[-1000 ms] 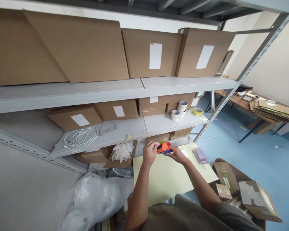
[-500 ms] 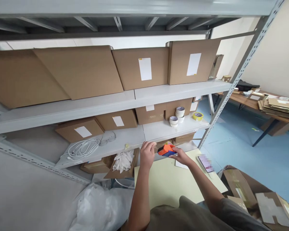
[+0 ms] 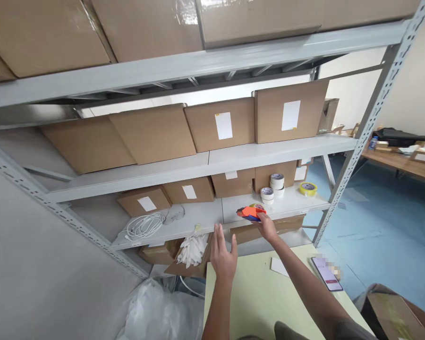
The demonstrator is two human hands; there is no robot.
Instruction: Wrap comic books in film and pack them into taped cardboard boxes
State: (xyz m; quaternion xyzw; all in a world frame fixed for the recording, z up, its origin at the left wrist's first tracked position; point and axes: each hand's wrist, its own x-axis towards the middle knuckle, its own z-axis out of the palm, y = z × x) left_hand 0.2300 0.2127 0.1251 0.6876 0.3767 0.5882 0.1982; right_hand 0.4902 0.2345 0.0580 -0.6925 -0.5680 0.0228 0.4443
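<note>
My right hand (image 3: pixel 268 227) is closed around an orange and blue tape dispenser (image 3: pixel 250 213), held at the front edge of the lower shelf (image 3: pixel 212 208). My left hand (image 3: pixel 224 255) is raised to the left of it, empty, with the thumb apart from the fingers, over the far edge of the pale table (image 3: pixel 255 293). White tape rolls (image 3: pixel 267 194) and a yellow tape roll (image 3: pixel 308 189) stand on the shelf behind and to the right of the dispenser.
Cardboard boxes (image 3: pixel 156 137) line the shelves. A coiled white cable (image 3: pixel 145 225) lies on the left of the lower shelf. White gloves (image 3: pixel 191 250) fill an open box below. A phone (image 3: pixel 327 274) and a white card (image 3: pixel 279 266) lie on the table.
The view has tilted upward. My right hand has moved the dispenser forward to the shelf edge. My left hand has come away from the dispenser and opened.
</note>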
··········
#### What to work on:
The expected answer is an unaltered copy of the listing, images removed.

#### Answer for the task:
[-1000 ms] 
[-500 ms] 
[+0 ms] 
The demonstrator is two human hands; there is no robot.
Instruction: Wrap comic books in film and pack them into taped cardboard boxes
State: (xyz m; quaternion xyzw; all in a world frame fixed for the recording, z up, its origin at the left wrist's first tracked position; point and axes: each hand's wrist, its own x-axis towards the middle knuckle, its own z-axis out of the palm, y = z × x) left_hand 0.2300 0.2127 0.1251 0.6876 0.3767 0.5882 0.1982; right_hand 0.4902 0.2345 0.0580 -0.6925 -0.5680 0.0228 0.4443
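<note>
My right hand (image 3: pixel 268 227) is closed around an orange and blue tape dispenser (image 3: pixel 250 213), held at the front edge of the lower shelf (image 3: pixel 212 208). My left hand (image 3: pixel 224 255) is raised to the left of it, empty, with the thumb apart from the fingers, over the far edge of the pale table (image 3: pixel 255 293). White tape rolls (image 3: pixel 267 194) and a yellow tape roll (image 3: pixel 308 189) stand on the shelf behind and to the right of the dispenser.
Cardboard boxes (image 3: pixel 156 137) line the shelves. A coiled white cable (image 3: pixel 145 225) lies on the left of the lower shelf. White gloves (image 3: pixel 191 250) fill an open box below. A phone (image 3: pixel 327 274) and a white card (image 3: pixel 279 266) lie on the table.
The view has tilted upward. My right hand has moved the dispenser forward to the shelf edge. My left hand has come away from the dispenser and opened.
</note>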

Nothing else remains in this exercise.